--- DATA SHOWN Enclosed Below ---
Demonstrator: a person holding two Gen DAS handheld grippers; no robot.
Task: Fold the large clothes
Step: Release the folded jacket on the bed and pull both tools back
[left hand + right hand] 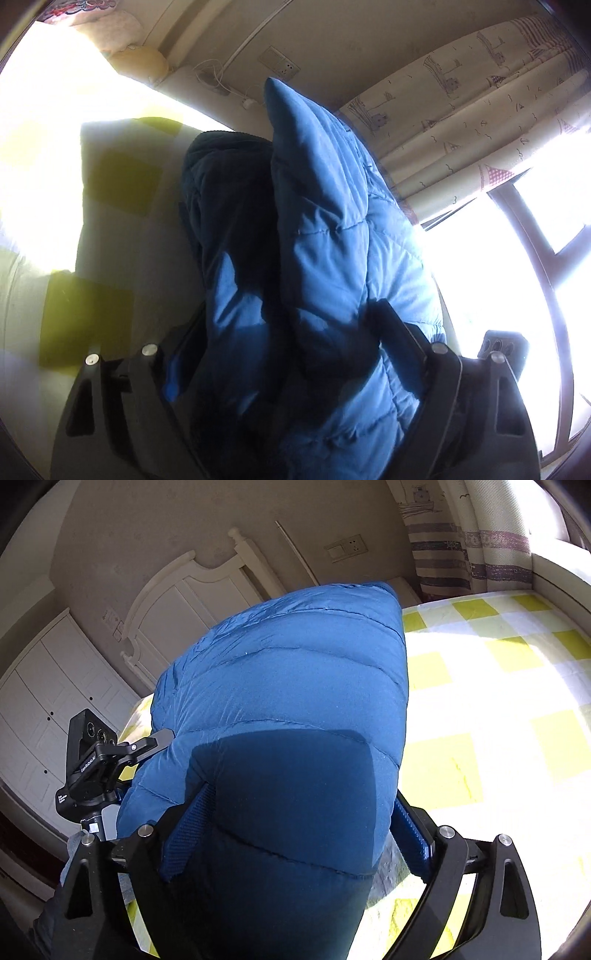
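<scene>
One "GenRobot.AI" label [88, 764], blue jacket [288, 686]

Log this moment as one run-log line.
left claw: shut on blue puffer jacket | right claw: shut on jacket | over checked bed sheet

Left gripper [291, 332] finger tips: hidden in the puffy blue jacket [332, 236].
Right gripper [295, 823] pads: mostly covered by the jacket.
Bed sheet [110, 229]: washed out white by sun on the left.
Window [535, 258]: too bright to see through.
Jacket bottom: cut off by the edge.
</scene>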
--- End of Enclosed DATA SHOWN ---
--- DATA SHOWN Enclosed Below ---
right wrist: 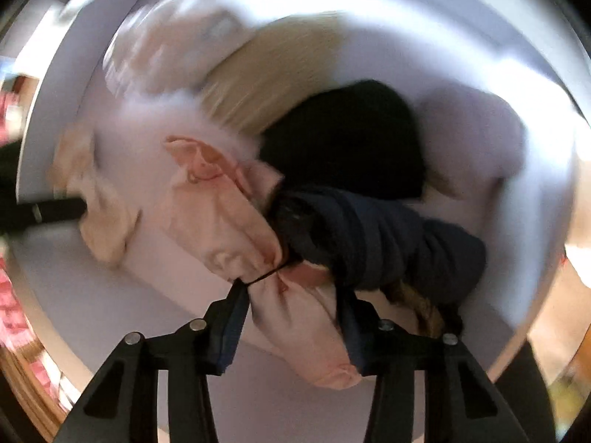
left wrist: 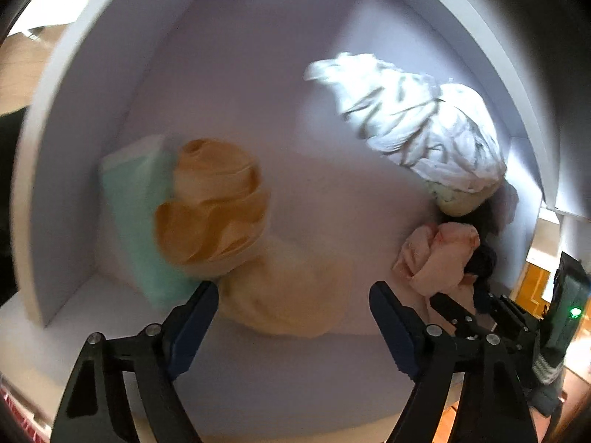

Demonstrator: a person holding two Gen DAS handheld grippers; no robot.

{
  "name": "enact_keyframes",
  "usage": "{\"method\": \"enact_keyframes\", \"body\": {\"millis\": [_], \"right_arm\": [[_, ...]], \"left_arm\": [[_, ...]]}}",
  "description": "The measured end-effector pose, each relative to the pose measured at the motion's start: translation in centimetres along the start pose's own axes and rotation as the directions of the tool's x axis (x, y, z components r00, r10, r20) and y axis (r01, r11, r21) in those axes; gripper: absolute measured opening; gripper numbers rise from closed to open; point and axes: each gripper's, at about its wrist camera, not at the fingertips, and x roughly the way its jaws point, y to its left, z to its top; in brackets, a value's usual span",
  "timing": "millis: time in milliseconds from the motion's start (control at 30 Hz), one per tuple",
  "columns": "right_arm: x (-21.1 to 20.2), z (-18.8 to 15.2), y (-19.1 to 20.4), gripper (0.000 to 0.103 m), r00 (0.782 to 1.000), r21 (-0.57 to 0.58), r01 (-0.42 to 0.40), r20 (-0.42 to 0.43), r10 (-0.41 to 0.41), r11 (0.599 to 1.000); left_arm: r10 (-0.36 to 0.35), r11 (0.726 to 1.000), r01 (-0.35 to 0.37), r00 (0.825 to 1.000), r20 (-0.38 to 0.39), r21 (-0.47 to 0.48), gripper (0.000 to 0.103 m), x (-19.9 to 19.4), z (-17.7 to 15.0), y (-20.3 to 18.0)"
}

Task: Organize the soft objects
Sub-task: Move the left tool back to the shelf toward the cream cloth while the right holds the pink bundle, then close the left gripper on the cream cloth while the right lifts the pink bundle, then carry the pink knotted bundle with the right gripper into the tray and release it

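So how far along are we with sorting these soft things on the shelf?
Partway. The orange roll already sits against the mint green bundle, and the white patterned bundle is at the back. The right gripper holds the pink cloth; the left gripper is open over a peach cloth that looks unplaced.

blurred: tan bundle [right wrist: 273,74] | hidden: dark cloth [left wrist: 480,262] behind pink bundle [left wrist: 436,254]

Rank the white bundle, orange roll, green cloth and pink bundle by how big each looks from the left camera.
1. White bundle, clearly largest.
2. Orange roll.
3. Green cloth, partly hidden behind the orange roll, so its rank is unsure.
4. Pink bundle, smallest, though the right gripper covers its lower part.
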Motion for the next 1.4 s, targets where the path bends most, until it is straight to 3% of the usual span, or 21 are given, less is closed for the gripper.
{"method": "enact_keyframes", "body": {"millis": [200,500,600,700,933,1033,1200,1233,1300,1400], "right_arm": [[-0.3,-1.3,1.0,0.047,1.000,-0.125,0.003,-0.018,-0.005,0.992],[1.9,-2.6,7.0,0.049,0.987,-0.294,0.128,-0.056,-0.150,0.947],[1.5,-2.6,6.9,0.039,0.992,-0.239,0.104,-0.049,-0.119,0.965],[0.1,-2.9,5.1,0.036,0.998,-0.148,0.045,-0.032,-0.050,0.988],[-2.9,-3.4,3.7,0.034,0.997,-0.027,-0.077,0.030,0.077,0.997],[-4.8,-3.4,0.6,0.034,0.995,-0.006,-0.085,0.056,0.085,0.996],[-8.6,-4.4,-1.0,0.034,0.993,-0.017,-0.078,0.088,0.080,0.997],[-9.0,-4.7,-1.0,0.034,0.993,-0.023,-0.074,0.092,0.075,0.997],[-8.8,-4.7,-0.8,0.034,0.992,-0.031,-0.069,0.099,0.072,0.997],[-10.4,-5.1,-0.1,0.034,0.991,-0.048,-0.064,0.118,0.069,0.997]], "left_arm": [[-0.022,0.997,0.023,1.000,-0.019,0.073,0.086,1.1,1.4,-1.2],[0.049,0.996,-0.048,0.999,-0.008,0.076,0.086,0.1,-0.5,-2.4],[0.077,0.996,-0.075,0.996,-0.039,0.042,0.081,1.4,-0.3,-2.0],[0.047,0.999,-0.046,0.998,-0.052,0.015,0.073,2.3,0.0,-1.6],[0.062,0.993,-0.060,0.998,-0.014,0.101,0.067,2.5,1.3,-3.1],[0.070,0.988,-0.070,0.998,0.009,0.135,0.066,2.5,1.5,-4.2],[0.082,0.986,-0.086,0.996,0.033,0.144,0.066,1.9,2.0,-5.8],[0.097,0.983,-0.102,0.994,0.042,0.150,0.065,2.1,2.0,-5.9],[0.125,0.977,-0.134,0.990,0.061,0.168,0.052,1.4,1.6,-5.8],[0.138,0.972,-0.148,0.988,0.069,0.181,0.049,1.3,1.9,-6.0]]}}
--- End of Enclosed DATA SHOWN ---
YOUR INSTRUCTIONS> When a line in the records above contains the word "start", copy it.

ANSWER AREA>
  "description": "The measured end-effector pose, each relative to the pose measured at the motion's start: translation in centimetres along the start pose's own axes and rotation as the directions of the tool's x axis (x, y, z components r00, r10, r20) and y axis (r01, r11, r21) in those axes; gripper: absolute measured opening; gripper numbers rise from closed to open; point and axes: each gripper's, at about its wrist camera, not at the fingertips, and x roughly the way its jaws point, y to its left, z to its top; in brackets, a value's usual span",
  "timing": "millis: time in milliseconds from the motion's start (control at 30 Hz), one per tuple",

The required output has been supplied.